In Hickman v. Shimp, 109 Pa. 16, the Supreme Court of Pennsylvania was considering a sale on approval, and used this language:

"The contract was a conditional one. It provided for subjection of the engine to trial, and became absolute only on approval; but such a contract, created a condition which must be satisfied before the promise it qualifies becomes effectual. It is therefore a condition precedent, and the title will not pass until the option is determined. In tisis respect it differs from what is denominated among merchants ‘a sale and return,’ which creates a condition subsequent merely, and passes the title at once, subject to the right to rescind and return. Hunt v. Wyman, 100 Mass. 198; Wharton on Contracts, 590; Benjamin on Sales, 791.”

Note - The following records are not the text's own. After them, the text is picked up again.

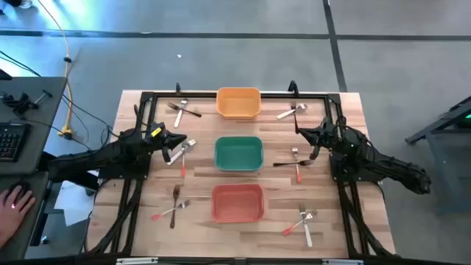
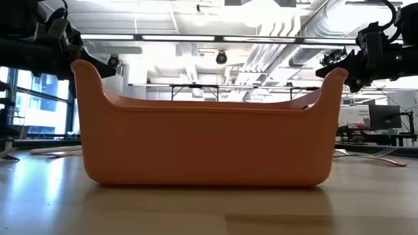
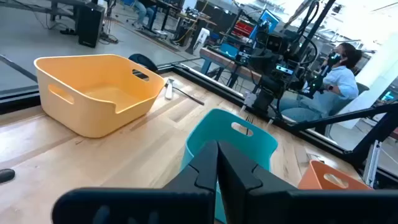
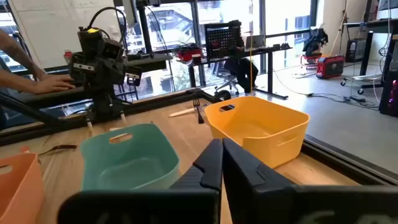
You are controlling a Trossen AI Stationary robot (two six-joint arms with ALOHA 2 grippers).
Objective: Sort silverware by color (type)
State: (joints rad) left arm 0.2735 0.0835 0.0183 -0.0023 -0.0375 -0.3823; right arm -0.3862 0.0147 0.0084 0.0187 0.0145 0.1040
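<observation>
Two robot arms, both matte black and built of chunky, angular segments joined by rounded joints. The left arm (image 1: 110, 156) carries a small yellow marking near its wrist, close to the green bin (image 1: 238, 153). The right arm (image 1: 375, 162) is plain black throughout, with thin dark cables along its body. Each ends in a pincer of two flat, tapering black fingers: left pincer (image 3: 217, 163), right pincer (image 4: 222, 157), their inner edges pressed together.

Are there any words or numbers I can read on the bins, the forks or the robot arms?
None can be read.
Orange bin, green bin, red bin: plain, no writing.
Forks: no marks visible.
Yellow tag on the left arm: too small to read.
</observation>
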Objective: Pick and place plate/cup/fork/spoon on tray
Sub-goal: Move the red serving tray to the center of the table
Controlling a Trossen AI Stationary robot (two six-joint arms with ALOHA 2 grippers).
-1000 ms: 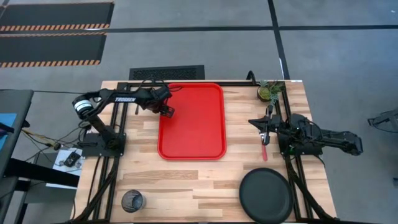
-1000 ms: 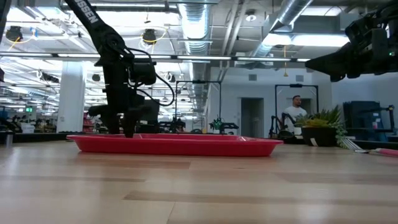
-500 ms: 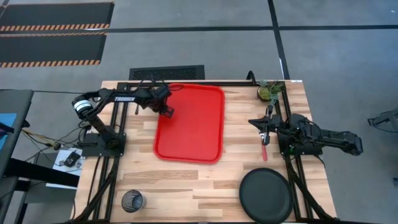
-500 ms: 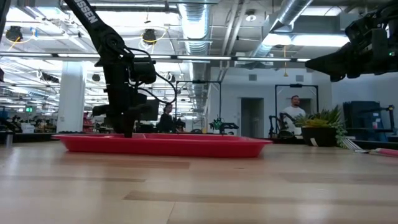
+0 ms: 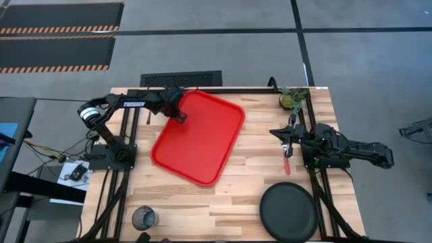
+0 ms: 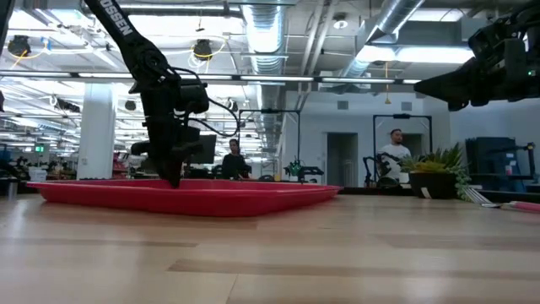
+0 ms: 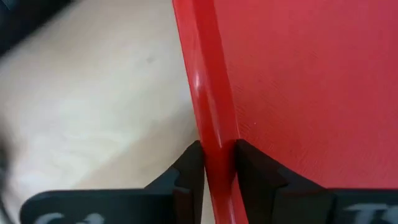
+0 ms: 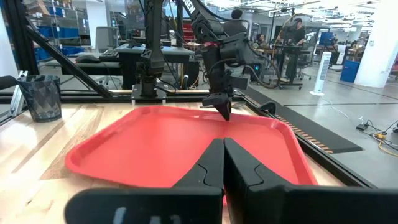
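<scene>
The red tray lies askew on the table, its long axis slanting from far right to near left. My left gripper is shut on the tray's far-left lip, also seen in the low view. My right gripper hovers shut at the table's right, above the fork, which lies flat with its red handle toward the near edge. The black plate rests near the front right. The cup stands at the front left. The spoon does not show. My left gripper pinches the tray's raised lip on its long left side, near the far corner. One finger is outside the rim and the other inside. The fingers come from above, pointing down, across the lip. The tray's bottom stays on the table.
A small potted plant stands at the far right corner. Black frame rails run along both table sides. People stand in the room beyond the table. Bare wood lies between the tray and the fork.
My left gripper has shut on the tray's left lip and drawn it slightly toward the far edge. The tray has turned clockwise as seen from above: its near end has swung toward the table's left, while the gripped part stayed almost in place.
</scene>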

This expression of opinion has never been qualified, so far as I know. On the contrary, in Butler v. School District, 149 Pa. 355, 24 Atl. 308, where there was a, sale upon trial, with a time fixed by the parties, Hickman v. Shimp was referred to with approval, and the court held that the option to return ceased to exist and the sale became absolute, unless the goods were returned or notice was given in accordance with the agreement of the parties. Where no time is fixed, the option must, of course, be exercised within a reasonable time. The case of Goss, etc., Co. v. Jordan, 171 Pa. 474, 32 Atl. 1031, upon which the referee relied, is not in point, I think, because the contract there was a sale on approval and the article sold was not legally delivered, while here there was certainly a complete prima facie delivery of possession, and there is not sufficient evidence to show that delivery was not intended by both Cleaver and the bankrupt.

The decision of the referee is reversed, and it is now ordered that within five days of the service of a copy of this order upon Cleaver he deliver the horses in controversy to the bankrupt’s trustee or pay to the trustee the value thereof, namely, $380, with interest from August 30, 1905.